*** Begin section ***

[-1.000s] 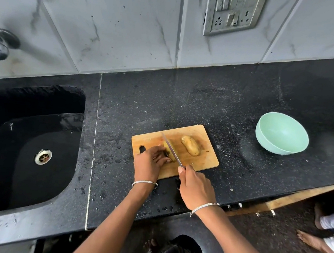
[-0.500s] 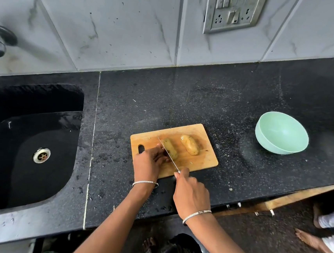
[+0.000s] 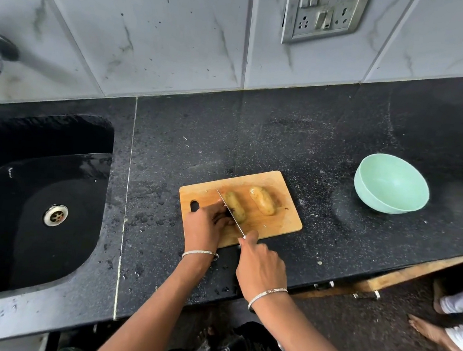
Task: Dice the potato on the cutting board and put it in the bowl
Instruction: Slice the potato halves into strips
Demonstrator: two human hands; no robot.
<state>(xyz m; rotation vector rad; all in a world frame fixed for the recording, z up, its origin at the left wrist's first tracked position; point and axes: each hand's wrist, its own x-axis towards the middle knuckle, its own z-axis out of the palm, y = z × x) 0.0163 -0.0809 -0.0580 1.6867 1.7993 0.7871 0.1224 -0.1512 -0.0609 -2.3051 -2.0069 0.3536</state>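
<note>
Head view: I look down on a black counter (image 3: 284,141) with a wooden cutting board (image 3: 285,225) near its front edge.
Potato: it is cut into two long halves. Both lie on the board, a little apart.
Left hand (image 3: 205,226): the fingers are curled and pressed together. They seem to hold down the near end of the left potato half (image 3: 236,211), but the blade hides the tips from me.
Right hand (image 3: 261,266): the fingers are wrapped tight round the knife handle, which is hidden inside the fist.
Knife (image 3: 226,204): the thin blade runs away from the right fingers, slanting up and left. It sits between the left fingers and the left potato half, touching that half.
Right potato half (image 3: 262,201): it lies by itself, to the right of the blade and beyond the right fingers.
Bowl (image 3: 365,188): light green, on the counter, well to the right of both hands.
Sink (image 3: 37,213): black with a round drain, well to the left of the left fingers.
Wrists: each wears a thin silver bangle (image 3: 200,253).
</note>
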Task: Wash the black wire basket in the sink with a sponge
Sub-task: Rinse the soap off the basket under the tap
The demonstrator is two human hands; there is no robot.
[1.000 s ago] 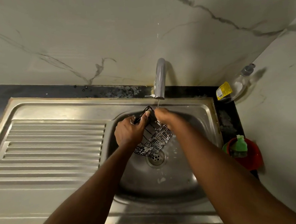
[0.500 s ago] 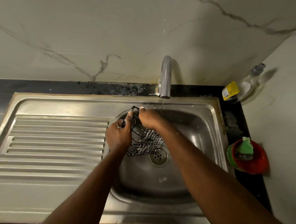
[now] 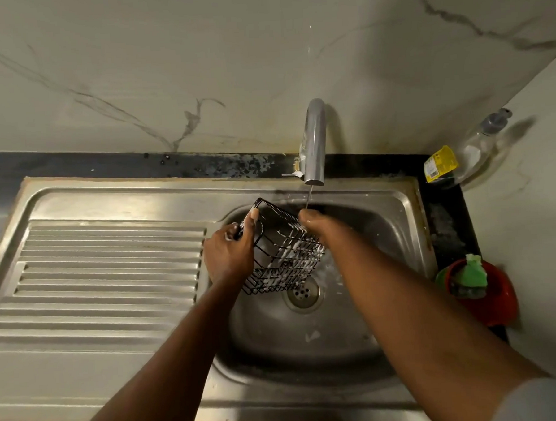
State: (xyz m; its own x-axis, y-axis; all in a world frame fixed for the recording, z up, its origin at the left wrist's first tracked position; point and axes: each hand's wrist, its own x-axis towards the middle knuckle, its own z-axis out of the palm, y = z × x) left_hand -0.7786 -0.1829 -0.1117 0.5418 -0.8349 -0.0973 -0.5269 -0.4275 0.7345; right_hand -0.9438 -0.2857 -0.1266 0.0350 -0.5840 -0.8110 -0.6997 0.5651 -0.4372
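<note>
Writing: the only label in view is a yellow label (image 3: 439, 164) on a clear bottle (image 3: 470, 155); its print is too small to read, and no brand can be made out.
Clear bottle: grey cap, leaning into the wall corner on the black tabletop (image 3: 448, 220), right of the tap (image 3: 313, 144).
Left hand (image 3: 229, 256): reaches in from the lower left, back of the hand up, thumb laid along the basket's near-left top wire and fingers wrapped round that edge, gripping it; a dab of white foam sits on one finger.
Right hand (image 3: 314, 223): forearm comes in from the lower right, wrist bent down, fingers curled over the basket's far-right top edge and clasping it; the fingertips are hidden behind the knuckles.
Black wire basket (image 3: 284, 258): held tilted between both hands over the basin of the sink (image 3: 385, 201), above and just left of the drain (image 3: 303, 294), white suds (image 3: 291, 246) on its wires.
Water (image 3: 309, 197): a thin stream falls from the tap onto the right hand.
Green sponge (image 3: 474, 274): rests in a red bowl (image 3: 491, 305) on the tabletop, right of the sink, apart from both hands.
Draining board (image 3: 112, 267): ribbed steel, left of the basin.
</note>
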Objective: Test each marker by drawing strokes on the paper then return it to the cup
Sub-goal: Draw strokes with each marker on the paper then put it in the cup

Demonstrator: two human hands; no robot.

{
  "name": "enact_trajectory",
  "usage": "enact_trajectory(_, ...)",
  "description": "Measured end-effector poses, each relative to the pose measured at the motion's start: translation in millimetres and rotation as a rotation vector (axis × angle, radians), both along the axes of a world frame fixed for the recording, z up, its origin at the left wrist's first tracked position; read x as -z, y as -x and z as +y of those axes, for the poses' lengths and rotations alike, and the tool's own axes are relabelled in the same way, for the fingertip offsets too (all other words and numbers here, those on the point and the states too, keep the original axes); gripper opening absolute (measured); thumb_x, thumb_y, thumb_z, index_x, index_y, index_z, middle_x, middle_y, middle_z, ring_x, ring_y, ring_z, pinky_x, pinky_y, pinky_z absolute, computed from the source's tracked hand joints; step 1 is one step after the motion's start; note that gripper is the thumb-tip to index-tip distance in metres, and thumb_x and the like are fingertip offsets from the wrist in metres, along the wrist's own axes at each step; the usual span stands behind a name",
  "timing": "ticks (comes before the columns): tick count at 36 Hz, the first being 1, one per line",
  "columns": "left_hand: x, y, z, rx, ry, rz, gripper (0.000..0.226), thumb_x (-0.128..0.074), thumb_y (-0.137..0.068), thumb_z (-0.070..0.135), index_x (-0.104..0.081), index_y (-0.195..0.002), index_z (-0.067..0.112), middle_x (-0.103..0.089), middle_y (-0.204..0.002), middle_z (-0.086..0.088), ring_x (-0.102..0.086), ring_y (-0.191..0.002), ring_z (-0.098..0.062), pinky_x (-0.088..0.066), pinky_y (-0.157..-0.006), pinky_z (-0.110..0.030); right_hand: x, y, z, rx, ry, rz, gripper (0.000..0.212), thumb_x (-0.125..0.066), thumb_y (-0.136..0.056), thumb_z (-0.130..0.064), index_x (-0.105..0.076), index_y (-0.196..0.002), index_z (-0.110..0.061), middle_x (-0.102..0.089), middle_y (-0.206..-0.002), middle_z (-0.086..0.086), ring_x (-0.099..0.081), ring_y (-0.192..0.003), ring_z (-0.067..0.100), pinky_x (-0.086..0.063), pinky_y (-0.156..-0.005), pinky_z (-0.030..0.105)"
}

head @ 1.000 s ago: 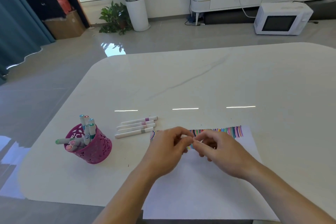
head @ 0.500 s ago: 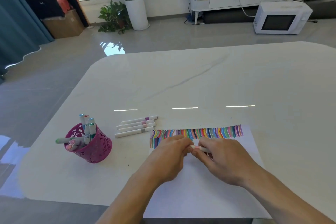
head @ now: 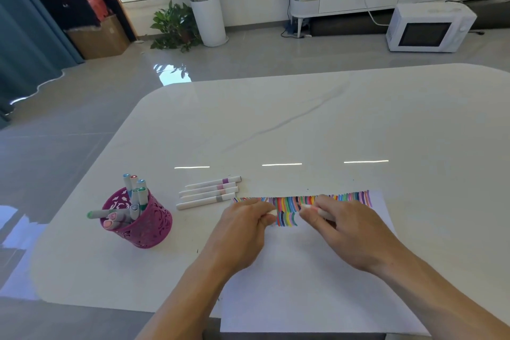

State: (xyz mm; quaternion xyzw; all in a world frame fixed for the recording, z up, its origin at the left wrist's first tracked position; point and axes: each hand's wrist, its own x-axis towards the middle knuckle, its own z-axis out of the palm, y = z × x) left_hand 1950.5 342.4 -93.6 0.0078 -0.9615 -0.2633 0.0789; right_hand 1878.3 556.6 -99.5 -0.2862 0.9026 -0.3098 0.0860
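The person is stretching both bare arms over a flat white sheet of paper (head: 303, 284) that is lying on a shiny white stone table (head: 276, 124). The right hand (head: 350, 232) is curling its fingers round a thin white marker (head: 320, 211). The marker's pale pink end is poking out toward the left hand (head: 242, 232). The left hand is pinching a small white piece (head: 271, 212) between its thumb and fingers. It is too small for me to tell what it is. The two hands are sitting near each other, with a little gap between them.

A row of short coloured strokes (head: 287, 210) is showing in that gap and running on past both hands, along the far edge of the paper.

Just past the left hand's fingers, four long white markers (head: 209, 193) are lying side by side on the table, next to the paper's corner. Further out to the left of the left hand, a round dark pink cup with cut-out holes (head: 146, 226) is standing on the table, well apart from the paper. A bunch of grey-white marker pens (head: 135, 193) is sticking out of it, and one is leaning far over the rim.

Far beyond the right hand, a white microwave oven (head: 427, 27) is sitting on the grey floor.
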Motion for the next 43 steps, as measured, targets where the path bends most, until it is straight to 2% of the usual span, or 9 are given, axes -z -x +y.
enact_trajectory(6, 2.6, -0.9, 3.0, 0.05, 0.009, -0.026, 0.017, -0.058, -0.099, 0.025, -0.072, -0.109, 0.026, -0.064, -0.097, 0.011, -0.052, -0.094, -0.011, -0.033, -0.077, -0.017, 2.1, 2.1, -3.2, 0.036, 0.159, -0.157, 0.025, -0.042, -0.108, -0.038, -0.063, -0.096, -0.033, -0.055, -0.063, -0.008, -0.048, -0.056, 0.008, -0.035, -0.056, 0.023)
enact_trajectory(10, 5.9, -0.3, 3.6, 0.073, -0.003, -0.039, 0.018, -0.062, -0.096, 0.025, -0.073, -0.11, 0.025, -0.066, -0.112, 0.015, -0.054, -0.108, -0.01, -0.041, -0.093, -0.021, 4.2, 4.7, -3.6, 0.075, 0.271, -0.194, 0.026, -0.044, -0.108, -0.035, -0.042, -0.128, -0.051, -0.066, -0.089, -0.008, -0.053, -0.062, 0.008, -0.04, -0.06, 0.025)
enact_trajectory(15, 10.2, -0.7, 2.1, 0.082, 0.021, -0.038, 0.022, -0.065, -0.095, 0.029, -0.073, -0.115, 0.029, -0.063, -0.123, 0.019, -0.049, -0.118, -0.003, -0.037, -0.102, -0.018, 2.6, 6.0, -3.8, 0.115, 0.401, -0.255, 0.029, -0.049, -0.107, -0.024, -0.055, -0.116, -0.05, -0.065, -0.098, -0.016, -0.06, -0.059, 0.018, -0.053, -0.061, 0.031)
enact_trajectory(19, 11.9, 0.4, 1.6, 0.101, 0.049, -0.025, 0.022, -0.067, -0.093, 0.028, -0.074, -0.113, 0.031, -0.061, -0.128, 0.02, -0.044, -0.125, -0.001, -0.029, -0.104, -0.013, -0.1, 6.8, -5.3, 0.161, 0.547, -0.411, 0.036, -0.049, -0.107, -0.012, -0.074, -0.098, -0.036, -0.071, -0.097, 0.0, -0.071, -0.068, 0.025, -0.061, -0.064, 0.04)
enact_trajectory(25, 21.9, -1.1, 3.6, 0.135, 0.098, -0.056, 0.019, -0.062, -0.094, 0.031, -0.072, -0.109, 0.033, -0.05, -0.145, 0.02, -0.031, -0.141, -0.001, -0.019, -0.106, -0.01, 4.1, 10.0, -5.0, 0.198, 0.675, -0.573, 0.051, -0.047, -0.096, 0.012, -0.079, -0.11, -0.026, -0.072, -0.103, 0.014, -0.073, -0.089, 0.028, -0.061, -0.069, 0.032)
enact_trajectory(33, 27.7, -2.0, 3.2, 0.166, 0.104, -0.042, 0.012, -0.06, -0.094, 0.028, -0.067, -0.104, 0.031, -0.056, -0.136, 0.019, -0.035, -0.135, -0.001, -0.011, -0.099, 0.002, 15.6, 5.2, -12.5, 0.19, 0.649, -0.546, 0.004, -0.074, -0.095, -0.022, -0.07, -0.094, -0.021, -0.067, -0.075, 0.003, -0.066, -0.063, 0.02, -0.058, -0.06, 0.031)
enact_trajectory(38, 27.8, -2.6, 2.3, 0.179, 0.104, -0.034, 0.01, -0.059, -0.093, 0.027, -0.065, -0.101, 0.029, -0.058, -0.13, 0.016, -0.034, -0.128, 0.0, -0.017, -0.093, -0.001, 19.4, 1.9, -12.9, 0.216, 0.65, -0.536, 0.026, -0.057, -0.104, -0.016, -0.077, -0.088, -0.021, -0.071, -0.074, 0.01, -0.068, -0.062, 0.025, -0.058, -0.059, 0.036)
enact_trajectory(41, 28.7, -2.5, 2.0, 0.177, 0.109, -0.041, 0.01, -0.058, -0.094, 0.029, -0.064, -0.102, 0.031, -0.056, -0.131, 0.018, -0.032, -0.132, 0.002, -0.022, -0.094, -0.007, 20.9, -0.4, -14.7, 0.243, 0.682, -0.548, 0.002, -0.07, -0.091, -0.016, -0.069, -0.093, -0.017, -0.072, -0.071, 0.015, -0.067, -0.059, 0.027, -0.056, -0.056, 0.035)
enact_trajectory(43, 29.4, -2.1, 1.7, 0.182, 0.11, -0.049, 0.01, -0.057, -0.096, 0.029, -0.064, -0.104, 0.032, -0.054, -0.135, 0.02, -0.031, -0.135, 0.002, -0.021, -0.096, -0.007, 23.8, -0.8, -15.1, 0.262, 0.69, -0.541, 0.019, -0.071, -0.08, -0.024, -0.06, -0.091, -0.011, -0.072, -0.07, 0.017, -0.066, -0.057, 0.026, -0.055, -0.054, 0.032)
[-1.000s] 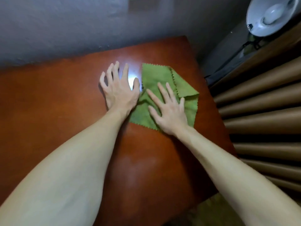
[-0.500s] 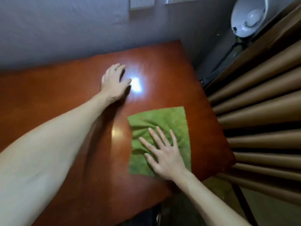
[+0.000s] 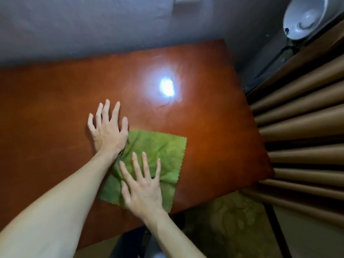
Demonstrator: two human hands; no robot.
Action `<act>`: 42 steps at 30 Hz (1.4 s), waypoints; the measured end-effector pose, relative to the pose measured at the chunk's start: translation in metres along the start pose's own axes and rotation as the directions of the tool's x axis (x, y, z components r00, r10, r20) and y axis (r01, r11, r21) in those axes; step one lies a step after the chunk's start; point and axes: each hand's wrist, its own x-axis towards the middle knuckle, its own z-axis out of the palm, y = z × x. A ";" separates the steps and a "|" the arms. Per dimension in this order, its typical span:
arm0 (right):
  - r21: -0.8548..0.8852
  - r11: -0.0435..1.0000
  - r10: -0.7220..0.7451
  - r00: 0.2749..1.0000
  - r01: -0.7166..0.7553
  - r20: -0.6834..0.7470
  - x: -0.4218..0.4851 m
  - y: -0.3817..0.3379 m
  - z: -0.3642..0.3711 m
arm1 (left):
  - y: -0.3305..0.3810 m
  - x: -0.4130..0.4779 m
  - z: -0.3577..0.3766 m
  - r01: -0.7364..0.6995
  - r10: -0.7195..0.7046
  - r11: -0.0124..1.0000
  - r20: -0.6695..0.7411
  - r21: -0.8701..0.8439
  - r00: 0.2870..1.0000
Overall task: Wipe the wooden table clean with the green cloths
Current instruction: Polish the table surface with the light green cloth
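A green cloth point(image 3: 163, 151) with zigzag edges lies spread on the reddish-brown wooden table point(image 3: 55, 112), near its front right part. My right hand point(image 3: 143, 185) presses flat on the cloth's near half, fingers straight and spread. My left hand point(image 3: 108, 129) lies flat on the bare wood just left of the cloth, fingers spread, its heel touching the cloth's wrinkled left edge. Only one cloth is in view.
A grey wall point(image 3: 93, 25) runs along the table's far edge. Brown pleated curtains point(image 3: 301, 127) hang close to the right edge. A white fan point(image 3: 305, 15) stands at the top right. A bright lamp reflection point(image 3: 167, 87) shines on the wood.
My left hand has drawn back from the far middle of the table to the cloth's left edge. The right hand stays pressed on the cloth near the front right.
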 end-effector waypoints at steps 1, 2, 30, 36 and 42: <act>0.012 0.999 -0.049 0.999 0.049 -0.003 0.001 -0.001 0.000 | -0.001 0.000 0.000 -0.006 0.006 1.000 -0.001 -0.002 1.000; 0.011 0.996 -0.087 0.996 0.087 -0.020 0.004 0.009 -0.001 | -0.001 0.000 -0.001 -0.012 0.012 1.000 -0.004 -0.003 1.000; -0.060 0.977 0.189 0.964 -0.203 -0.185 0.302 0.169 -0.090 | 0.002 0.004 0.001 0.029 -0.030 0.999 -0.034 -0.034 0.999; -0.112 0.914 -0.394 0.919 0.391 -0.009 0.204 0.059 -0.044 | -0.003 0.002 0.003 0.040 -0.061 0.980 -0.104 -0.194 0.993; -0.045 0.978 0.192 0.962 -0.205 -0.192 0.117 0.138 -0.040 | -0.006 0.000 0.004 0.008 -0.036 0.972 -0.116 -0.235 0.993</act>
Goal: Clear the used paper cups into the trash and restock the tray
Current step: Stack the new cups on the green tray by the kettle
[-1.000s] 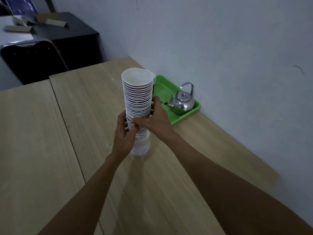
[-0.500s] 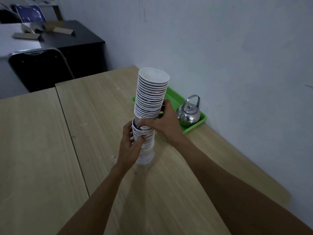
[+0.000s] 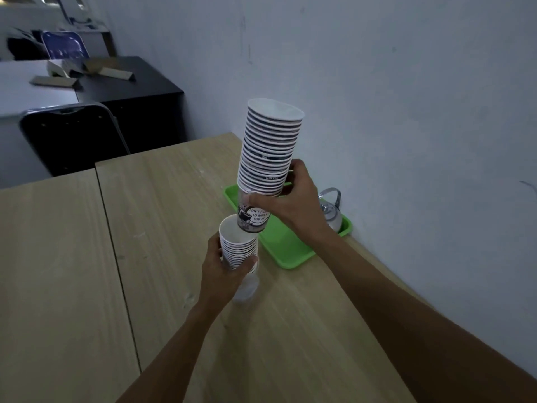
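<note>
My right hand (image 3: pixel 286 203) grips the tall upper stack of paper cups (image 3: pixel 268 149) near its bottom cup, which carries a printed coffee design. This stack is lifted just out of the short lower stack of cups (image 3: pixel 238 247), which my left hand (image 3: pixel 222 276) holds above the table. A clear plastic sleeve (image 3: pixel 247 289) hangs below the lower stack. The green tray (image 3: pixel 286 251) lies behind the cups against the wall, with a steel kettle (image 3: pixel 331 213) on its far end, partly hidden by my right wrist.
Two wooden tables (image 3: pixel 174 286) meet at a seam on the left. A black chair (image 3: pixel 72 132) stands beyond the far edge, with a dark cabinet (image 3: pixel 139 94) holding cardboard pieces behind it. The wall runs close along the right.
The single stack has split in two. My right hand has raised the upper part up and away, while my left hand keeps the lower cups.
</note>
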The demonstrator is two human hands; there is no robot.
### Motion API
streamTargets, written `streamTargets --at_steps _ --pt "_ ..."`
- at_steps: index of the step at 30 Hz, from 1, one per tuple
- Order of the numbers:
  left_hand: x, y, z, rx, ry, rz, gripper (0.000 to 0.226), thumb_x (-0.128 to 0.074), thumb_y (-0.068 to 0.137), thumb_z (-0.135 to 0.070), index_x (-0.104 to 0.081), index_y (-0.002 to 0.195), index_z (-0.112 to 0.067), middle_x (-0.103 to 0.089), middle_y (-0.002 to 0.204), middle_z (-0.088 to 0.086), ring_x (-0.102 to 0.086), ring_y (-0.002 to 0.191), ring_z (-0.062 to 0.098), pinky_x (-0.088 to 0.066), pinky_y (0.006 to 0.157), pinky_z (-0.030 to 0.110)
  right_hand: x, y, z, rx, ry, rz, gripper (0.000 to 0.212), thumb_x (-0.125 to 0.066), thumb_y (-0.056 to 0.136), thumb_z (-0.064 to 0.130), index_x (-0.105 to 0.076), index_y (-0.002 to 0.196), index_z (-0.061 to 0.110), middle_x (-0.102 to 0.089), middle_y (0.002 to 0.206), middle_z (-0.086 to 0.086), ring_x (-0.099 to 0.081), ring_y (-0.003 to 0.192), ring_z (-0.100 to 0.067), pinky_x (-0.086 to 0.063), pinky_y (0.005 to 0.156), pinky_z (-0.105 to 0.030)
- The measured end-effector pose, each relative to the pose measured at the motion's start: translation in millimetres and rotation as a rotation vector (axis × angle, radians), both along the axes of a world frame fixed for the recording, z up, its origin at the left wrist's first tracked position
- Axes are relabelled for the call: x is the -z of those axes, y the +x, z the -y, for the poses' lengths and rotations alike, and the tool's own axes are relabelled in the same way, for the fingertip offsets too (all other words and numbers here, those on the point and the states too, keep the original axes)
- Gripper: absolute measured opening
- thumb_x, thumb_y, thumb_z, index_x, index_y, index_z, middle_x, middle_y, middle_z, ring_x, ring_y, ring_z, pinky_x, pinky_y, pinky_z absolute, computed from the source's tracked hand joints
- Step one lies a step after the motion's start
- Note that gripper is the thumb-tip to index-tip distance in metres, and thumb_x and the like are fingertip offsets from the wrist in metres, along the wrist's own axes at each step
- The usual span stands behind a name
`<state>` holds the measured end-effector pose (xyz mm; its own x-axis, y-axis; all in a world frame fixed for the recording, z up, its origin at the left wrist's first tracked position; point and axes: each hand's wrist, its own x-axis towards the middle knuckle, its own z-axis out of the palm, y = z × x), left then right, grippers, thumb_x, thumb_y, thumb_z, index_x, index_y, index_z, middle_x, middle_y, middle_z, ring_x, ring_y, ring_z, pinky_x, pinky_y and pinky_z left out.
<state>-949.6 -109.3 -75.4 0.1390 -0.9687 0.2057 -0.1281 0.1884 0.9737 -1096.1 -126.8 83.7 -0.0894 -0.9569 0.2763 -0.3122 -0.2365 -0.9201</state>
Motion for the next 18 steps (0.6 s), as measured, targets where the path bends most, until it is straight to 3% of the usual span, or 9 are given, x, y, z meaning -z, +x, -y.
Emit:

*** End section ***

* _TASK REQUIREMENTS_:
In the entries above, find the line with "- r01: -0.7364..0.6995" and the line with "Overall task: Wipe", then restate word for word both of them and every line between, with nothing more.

* _RESPONSE FOR THIS EXERCISE_:
  - r01: -0.7364..0.6995
  - r10: -0.7195..0.7046
  - r11: -0.0124..1.0000
  - r20: -0.6695..0.7411
  - r21: -0.8701..0.8439
  - r00: 0.2870..1.0000
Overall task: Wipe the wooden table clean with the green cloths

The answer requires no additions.